WHAT IS REQUIRED - Below are several entries. Transcribe exactly those lines that fall from the one with "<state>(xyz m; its" through the one with "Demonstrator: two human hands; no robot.", end lines included.

▼

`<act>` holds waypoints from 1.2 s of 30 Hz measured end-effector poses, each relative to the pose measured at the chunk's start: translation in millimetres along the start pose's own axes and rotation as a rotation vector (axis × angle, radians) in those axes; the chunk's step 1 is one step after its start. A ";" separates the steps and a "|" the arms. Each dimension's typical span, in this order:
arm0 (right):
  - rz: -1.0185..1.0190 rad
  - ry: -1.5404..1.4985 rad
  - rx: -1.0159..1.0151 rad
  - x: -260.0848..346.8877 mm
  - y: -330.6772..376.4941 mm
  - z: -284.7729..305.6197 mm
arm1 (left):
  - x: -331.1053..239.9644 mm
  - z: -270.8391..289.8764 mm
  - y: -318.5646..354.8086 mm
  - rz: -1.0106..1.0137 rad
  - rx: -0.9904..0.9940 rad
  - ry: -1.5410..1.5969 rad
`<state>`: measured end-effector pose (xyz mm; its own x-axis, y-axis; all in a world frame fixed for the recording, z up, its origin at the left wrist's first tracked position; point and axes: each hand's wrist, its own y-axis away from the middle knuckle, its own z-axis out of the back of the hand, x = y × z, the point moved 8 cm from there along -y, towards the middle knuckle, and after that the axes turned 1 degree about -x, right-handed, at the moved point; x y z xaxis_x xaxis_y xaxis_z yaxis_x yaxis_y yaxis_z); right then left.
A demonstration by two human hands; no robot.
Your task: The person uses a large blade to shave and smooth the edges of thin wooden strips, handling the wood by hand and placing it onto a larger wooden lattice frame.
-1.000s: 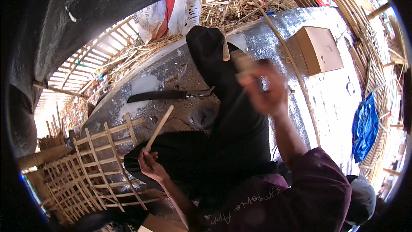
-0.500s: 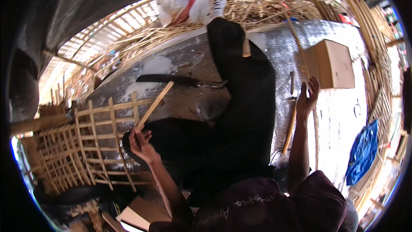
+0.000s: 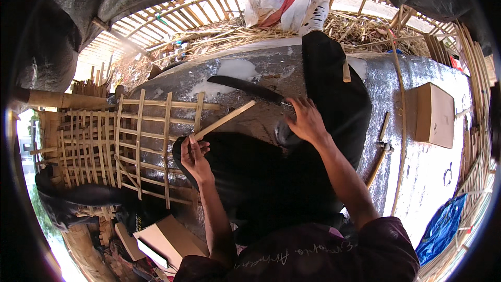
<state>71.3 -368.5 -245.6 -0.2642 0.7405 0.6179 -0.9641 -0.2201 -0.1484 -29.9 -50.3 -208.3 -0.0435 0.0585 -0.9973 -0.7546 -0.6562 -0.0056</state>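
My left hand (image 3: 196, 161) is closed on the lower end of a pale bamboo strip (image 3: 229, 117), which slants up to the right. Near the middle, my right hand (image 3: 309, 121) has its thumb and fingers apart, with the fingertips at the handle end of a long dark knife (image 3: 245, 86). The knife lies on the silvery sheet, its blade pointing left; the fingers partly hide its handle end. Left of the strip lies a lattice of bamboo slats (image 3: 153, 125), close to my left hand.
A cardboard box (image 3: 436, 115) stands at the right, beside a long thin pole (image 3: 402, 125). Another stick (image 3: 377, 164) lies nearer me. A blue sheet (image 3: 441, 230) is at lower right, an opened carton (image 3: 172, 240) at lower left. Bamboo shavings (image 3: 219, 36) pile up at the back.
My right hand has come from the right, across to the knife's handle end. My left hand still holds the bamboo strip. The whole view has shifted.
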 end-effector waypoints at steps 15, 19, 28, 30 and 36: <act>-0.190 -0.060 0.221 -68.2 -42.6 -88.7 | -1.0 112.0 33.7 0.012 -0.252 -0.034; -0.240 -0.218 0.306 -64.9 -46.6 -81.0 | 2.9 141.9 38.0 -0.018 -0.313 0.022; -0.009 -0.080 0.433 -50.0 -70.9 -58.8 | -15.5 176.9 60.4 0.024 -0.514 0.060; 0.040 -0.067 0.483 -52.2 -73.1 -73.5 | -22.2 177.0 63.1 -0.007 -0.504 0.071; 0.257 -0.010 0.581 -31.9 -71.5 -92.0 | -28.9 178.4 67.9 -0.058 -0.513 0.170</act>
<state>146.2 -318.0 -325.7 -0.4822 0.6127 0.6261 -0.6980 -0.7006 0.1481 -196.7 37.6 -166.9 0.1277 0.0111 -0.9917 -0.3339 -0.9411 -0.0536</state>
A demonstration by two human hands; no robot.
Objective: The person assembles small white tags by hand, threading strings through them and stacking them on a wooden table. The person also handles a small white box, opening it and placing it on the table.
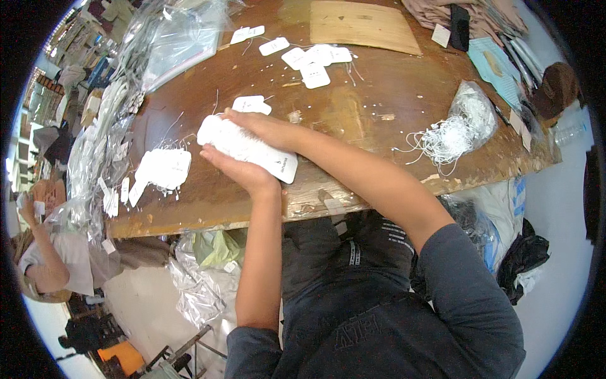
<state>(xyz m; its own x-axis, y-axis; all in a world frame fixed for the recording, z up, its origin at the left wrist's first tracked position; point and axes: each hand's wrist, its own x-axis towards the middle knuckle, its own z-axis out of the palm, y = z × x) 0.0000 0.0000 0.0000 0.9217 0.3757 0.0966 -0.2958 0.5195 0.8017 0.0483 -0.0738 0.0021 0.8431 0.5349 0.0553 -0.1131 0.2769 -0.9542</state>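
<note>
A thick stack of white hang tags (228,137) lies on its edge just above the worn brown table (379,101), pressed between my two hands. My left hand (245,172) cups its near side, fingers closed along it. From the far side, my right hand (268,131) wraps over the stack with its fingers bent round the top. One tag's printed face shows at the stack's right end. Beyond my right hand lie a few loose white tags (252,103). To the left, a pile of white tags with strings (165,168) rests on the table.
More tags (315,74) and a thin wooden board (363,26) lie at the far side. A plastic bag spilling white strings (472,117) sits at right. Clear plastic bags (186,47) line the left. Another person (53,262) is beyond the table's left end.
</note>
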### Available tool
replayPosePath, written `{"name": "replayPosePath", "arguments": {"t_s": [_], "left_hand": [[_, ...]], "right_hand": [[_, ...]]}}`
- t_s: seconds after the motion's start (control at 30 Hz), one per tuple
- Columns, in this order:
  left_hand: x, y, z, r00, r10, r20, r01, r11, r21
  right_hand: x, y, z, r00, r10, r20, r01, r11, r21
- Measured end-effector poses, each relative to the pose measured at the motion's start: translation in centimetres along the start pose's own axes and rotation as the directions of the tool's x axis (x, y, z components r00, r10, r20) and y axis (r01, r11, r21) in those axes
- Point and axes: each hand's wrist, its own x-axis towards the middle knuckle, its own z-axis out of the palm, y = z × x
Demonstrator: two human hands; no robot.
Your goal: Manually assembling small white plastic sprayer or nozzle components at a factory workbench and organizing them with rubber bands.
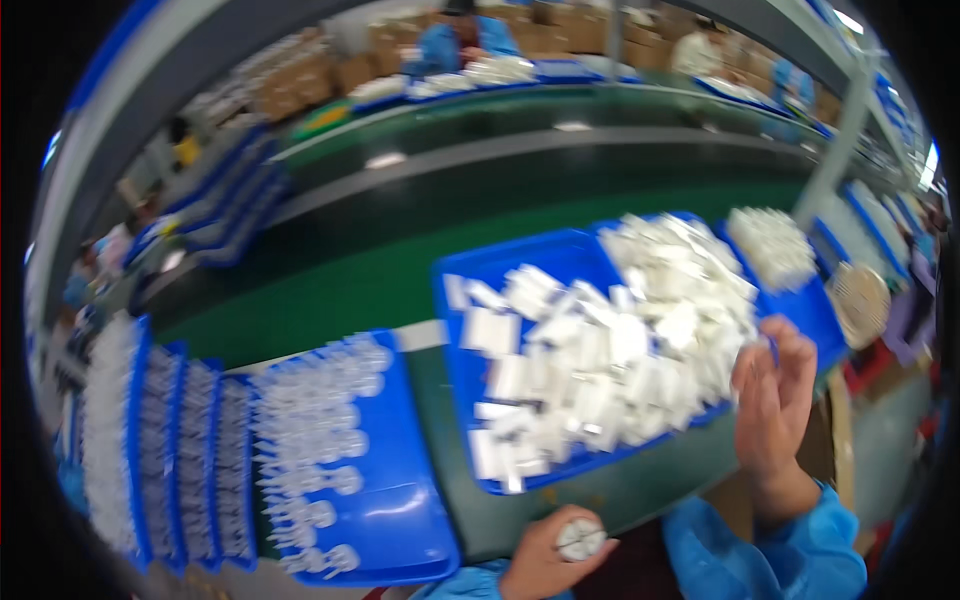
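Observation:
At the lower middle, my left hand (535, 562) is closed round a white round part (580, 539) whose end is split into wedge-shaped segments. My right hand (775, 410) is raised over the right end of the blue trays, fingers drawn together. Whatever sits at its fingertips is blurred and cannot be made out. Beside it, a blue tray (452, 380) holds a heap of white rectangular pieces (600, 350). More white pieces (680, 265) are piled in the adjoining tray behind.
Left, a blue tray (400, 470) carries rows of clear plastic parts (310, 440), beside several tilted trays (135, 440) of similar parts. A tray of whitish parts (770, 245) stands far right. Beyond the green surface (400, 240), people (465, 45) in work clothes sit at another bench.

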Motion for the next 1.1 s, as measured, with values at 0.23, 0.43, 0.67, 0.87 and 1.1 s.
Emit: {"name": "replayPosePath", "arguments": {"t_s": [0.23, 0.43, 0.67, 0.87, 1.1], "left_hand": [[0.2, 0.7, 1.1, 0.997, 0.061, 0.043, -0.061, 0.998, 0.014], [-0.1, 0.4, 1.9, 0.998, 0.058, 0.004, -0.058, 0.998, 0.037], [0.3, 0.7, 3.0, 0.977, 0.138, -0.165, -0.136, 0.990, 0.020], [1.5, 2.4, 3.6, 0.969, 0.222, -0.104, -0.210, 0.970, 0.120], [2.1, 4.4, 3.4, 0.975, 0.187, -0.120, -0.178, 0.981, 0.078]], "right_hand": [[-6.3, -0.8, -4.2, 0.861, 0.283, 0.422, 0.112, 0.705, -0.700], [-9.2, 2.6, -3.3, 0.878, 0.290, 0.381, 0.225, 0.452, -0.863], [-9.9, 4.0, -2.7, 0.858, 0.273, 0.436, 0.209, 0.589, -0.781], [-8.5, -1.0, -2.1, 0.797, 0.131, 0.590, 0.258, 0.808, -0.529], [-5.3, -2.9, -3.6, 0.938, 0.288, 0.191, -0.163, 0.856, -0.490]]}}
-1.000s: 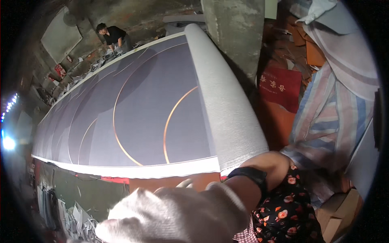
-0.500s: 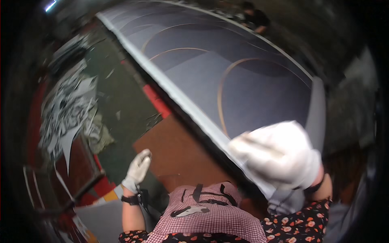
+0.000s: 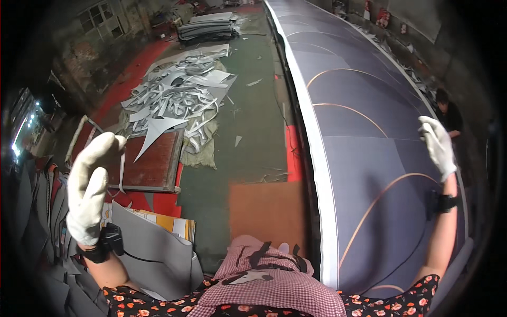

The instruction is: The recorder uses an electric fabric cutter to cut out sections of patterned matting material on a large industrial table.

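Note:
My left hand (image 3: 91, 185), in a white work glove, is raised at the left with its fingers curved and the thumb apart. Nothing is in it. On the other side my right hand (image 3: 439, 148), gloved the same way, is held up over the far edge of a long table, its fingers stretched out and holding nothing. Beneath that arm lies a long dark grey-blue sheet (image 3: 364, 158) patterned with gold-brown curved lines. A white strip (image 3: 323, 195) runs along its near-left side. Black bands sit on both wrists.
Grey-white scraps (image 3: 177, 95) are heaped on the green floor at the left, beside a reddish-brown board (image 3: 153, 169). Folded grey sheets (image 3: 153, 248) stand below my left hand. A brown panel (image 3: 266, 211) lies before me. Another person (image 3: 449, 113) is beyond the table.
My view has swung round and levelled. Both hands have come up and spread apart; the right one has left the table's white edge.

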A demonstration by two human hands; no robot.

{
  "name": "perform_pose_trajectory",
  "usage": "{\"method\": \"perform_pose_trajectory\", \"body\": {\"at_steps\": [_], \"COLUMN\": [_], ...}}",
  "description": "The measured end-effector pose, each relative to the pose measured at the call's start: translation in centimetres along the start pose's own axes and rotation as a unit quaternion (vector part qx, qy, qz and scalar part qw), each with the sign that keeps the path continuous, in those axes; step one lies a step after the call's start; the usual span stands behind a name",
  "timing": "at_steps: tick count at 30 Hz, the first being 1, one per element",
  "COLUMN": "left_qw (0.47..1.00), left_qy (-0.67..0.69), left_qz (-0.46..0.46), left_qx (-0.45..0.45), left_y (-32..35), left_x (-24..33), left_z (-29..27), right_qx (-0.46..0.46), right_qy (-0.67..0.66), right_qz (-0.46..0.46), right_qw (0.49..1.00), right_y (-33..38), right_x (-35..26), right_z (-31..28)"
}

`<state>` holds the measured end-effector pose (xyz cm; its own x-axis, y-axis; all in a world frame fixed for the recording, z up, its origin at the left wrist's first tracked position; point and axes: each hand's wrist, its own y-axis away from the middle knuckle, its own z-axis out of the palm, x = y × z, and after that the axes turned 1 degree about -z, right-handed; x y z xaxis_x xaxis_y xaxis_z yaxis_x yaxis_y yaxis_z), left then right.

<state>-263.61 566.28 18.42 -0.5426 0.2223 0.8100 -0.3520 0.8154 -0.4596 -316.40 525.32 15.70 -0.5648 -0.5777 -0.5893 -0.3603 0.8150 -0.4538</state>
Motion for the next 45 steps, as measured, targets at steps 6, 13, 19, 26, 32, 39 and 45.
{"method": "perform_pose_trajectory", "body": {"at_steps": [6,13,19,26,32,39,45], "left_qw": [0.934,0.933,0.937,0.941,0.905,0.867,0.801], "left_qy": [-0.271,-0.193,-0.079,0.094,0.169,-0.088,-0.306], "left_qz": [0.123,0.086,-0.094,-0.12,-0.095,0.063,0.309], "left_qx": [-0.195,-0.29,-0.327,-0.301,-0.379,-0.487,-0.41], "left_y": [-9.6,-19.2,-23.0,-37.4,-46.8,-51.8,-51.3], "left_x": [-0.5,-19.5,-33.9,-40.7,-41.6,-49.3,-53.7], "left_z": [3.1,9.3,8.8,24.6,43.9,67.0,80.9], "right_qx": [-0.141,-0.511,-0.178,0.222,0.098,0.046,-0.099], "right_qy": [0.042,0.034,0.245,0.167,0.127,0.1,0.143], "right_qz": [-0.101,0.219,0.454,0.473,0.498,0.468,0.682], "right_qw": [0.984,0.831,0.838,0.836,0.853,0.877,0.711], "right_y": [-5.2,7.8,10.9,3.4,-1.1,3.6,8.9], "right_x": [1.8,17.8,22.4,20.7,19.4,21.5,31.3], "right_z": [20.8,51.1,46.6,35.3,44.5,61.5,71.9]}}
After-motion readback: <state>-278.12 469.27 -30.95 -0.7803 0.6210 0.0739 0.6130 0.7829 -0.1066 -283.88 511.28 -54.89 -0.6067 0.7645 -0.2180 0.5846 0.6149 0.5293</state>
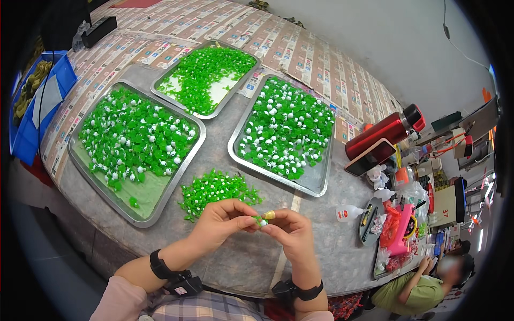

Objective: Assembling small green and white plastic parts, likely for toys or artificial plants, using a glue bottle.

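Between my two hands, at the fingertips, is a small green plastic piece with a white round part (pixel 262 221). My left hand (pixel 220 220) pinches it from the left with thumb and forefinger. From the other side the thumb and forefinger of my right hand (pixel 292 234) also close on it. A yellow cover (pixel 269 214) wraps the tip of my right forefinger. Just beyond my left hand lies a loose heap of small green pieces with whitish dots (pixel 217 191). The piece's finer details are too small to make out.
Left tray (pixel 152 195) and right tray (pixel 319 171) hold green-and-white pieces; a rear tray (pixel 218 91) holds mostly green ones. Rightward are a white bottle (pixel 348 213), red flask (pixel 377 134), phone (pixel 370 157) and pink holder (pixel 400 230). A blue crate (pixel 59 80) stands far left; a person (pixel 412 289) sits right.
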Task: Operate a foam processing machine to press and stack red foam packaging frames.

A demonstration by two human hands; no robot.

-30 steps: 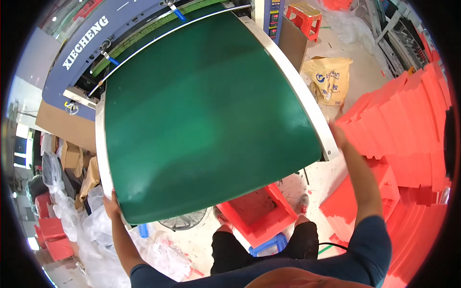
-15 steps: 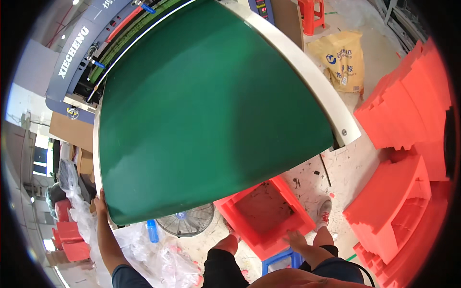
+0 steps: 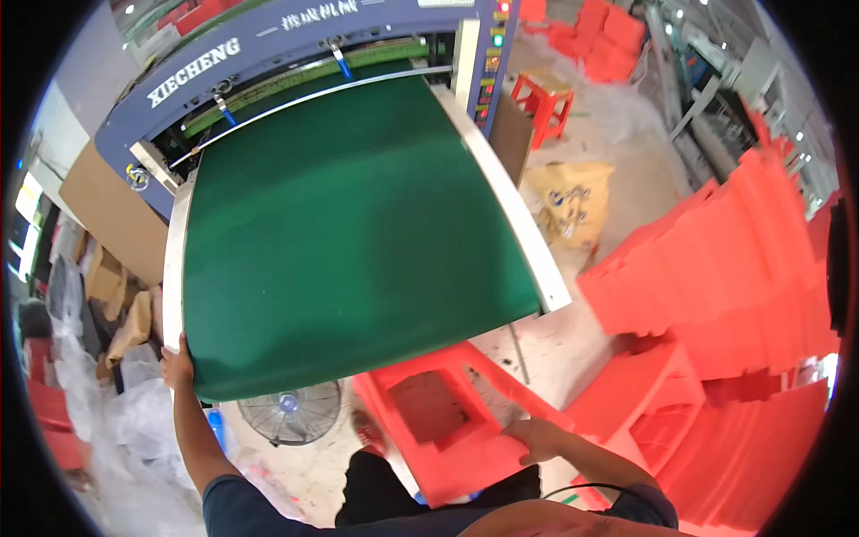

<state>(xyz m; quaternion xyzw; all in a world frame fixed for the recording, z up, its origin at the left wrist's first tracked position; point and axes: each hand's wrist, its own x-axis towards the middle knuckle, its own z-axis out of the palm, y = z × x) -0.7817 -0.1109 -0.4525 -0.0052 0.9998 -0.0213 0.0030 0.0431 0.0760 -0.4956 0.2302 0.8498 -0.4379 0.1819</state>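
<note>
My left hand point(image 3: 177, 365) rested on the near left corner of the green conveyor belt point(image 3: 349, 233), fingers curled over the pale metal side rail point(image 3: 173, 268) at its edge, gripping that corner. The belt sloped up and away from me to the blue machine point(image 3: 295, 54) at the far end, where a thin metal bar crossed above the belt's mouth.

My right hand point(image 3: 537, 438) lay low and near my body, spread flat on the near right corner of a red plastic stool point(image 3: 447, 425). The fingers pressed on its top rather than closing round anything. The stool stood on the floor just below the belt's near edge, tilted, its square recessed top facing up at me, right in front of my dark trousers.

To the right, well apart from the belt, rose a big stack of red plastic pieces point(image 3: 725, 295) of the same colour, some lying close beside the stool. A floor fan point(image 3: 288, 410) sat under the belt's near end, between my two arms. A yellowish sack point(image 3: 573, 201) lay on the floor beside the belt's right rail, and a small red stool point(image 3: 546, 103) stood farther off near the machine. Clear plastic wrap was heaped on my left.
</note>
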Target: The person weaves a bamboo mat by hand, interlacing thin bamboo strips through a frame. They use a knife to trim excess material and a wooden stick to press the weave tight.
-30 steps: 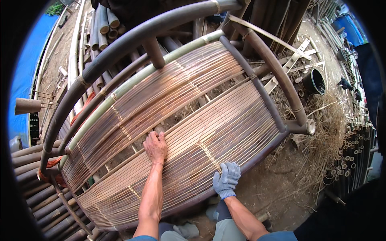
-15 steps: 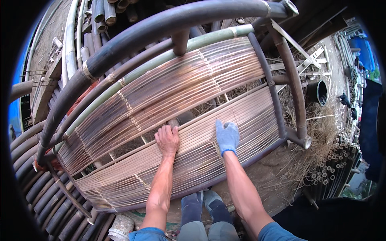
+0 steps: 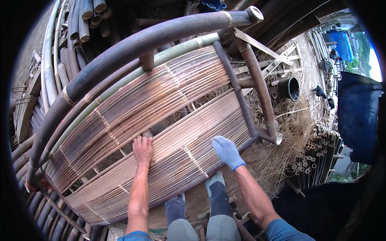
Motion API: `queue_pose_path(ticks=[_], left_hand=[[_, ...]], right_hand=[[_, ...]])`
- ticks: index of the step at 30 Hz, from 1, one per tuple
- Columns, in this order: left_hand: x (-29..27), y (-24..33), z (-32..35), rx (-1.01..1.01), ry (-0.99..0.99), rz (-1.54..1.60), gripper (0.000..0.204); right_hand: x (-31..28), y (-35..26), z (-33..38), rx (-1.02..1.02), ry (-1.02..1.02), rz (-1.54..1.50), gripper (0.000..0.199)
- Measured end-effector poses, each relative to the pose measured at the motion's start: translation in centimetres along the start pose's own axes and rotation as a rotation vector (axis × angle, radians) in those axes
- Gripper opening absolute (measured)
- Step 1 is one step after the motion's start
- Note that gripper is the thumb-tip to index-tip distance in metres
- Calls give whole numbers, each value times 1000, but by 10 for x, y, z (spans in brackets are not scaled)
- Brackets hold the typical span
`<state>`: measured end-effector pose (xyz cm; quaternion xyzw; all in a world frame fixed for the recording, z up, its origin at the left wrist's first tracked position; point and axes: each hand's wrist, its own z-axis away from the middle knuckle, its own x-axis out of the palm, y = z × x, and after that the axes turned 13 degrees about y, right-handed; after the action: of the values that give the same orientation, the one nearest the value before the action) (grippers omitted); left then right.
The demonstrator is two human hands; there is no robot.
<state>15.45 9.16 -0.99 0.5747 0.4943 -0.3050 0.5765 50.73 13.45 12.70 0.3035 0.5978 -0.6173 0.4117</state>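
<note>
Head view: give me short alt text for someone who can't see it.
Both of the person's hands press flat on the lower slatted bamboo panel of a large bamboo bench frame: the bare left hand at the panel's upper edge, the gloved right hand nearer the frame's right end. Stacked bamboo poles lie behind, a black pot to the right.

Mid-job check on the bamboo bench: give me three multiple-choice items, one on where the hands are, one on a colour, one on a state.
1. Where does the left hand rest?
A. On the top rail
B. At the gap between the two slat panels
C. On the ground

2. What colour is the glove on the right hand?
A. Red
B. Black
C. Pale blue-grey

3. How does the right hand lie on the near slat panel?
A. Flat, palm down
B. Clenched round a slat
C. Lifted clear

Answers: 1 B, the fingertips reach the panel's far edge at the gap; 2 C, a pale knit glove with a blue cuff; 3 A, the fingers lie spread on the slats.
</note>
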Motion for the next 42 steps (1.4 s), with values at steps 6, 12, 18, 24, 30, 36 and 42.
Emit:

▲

TASK RESULT -
<state>(xyz m; its own x-axis, y-axis; all in a world frame fixed for the recording, z up, its origin at the left wrist's first tracked position; point and axes: each hand's wrist, its own x-axis towards the middle knuckle, its own z-axis out of the palm, y = z × x) 0.0000 0.0000 0.0000 0.9217 0.3757 0.0966 -0.2958 0.5195 0.8017 0.0483 -0.0738 0.0021 0.8431 0.5349 0.0553 -0.1131 0.2769 -0.9542</state>
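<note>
A thick stack of white hang tags (228,137) lies on its edge just above the worn brown table (379,101), pressed between my two hands. My left hand (245,172) cups its near side, fingers closed along it. From the far side, my right hand (268,131) wraps over the stack with its fingers bent round the top. One tag's printed face shows at the stack's right end. Beyond my right hand lie a few loose white tags (252,103). To the left, a pile of white tags with strings (165,168) rests on the table.
More tags (315,74) and a thin wooden board (363,26) lie at the far side. A plastic bag spilling white strings (472,117) sits at right. Clear plastic bags (186,47) line the left. Another person (53,262) is beyond the table's left end.
</note>
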### Available tool
replayPosePath, written `{"name": "replayPosePath", "arguments": {"t_s": [_], "left_hand": [[_, ...]], "right_hand": [[_, ...]]}}`
- t_s: seconds after the motion's start (control at 30 Hz), one per tuple
- Columns, in this order:
  left_hand: x, y, z, r00, r10, r20, r01, r11, r21
  right_hand: x, y, z, r00, r10, r20, r01, r11, r21
- Measured end-effector poses, each relative to the pose measured at the motion's start: translation in centimetres along the start pose's own axes and rotation as the directions of the tool's x axis (x, y, z components r00, r10, r20) and y axis (r01, r11, r21) in those axes
- Point and axes: each hand's wrist, its own x-axis towards the middle knuckle, its own z-axis out of the palm, y = z × x
Demonstrator: two human hands; no robot.

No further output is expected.